Dataset records »
────────────────────
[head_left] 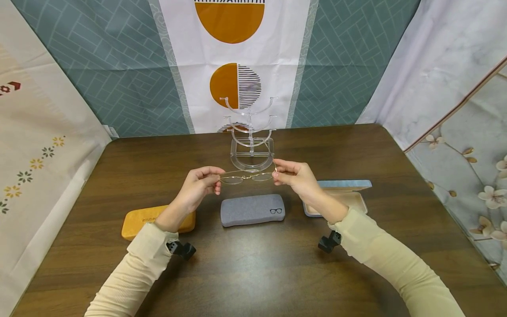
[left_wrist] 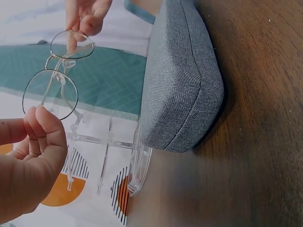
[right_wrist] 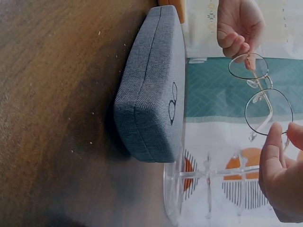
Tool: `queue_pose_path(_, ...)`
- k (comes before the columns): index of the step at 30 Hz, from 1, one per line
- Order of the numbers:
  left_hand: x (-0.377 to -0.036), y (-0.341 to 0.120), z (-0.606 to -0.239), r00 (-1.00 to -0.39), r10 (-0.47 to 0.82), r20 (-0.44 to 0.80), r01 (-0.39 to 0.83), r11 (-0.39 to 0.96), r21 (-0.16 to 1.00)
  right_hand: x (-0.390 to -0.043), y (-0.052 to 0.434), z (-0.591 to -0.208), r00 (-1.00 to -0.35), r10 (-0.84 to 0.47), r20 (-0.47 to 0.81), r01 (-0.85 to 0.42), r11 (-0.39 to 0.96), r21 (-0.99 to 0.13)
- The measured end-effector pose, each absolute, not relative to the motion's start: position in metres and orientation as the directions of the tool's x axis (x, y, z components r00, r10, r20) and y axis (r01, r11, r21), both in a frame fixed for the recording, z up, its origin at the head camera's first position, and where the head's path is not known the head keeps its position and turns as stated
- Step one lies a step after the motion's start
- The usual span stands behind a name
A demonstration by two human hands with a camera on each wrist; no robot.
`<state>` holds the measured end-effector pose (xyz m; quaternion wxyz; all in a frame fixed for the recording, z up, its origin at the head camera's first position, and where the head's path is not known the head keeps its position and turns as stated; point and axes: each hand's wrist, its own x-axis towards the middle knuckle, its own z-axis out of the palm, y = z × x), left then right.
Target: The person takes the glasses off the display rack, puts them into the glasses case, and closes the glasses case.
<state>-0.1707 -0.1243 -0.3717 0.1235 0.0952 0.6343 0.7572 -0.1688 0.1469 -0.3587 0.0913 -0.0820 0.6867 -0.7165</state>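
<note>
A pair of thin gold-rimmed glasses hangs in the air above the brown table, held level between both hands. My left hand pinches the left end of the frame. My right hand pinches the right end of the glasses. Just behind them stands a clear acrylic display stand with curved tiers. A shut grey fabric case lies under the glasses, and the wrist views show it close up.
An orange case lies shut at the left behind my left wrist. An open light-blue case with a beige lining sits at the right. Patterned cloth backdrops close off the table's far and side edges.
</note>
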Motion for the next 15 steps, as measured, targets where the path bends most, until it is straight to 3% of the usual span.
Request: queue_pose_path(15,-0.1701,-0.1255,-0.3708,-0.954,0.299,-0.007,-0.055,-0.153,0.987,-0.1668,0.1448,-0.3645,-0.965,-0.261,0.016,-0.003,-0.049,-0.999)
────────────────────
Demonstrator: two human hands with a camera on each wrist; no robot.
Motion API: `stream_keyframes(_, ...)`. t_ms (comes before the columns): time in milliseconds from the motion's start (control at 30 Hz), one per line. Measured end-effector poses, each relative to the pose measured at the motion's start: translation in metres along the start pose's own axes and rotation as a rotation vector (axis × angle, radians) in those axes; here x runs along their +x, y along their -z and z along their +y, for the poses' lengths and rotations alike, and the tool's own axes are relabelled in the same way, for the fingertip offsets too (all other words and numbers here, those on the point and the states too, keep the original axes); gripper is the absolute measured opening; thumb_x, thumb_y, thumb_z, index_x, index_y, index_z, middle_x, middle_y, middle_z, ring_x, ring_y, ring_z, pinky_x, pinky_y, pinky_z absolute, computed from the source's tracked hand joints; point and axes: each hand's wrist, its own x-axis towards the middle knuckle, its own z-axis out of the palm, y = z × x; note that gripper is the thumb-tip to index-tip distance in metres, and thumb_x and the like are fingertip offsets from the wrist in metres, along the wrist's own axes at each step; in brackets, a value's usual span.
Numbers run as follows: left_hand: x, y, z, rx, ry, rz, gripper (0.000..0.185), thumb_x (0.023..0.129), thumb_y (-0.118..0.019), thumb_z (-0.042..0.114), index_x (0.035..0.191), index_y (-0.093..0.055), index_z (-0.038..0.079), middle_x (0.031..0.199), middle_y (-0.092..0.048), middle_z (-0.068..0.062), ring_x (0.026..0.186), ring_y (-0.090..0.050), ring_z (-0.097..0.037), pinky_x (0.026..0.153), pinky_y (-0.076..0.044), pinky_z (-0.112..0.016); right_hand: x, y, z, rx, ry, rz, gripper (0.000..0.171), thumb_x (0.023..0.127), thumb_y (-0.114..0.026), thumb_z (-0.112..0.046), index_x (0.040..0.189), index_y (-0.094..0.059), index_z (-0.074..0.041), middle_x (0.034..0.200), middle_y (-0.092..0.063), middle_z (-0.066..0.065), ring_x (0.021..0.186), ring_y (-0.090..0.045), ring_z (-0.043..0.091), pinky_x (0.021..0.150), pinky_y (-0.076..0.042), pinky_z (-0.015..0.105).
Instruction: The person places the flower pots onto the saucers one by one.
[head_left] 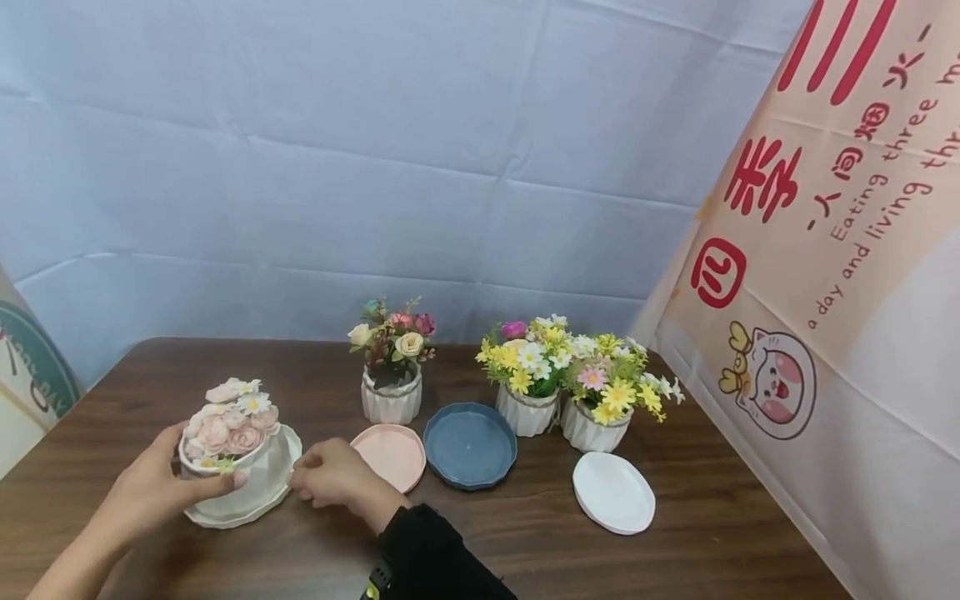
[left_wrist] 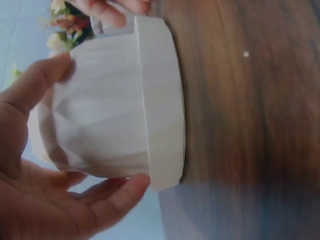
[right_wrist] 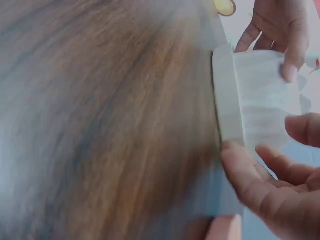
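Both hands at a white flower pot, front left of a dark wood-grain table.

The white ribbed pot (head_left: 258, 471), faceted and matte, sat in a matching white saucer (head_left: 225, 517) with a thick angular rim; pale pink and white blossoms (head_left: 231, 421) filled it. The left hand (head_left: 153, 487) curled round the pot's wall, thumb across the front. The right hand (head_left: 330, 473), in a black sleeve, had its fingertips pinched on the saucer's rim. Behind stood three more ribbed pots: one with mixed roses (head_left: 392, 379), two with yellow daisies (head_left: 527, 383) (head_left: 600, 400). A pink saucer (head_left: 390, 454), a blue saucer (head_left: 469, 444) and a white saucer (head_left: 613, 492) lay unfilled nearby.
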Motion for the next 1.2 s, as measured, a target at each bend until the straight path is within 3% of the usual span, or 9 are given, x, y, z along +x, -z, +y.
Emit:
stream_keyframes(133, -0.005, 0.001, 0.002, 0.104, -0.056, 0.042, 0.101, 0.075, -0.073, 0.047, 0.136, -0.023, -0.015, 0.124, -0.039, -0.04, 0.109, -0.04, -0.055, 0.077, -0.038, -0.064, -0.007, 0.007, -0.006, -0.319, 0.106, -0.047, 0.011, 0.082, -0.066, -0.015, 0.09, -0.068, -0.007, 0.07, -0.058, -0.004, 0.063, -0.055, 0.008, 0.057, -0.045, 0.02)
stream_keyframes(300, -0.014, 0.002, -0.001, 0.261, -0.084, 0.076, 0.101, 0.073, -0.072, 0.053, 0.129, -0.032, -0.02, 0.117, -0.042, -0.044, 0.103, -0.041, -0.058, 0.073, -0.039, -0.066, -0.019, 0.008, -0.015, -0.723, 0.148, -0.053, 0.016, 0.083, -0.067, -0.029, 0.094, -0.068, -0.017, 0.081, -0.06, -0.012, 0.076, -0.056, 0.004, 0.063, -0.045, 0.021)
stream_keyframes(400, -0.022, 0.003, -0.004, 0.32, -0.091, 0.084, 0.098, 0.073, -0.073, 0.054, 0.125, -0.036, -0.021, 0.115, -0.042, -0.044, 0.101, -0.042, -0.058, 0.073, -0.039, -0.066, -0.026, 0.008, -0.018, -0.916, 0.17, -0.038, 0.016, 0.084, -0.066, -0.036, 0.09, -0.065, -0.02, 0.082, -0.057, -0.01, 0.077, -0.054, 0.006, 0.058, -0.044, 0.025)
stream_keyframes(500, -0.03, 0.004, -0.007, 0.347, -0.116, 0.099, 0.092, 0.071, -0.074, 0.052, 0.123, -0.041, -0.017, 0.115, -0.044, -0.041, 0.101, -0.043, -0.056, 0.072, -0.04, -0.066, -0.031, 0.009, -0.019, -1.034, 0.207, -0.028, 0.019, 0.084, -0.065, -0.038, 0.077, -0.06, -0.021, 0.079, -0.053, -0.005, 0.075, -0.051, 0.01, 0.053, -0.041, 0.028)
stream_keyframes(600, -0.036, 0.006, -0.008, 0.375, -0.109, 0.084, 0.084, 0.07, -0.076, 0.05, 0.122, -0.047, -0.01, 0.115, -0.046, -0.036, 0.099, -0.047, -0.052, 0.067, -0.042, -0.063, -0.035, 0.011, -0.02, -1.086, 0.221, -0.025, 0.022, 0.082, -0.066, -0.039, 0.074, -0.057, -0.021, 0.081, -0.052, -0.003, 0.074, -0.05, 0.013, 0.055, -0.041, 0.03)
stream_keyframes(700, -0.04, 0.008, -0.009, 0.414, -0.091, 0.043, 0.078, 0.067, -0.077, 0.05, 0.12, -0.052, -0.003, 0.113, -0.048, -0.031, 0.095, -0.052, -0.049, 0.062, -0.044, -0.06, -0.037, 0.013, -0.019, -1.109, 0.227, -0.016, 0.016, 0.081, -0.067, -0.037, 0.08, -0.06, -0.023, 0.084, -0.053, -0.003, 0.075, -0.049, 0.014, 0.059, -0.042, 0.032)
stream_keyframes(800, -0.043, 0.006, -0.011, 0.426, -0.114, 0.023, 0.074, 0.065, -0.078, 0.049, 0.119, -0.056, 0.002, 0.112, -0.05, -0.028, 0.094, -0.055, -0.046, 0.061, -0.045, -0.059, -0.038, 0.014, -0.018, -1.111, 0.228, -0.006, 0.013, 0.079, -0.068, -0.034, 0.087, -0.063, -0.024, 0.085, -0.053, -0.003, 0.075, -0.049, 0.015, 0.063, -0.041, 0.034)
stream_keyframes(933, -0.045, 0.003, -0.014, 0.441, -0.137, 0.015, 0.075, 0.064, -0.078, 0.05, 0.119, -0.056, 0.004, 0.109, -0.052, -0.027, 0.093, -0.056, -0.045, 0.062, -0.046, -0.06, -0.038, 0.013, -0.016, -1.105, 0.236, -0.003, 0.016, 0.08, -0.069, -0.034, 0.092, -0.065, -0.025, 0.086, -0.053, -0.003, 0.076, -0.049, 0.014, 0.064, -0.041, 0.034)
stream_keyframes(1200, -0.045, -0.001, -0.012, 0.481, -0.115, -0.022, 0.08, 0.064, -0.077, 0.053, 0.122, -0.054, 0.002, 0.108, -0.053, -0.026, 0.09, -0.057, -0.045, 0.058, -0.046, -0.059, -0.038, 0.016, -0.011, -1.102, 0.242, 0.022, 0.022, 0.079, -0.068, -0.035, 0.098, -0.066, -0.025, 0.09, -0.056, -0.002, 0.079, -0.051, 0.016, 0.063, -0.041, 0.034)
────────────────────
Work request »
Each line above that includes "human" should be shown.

Response area »
A demonstration by two human hands with a camera on each wrist; no robot.
Demonstrator: two human hands with a camera on each wrist; no robot.

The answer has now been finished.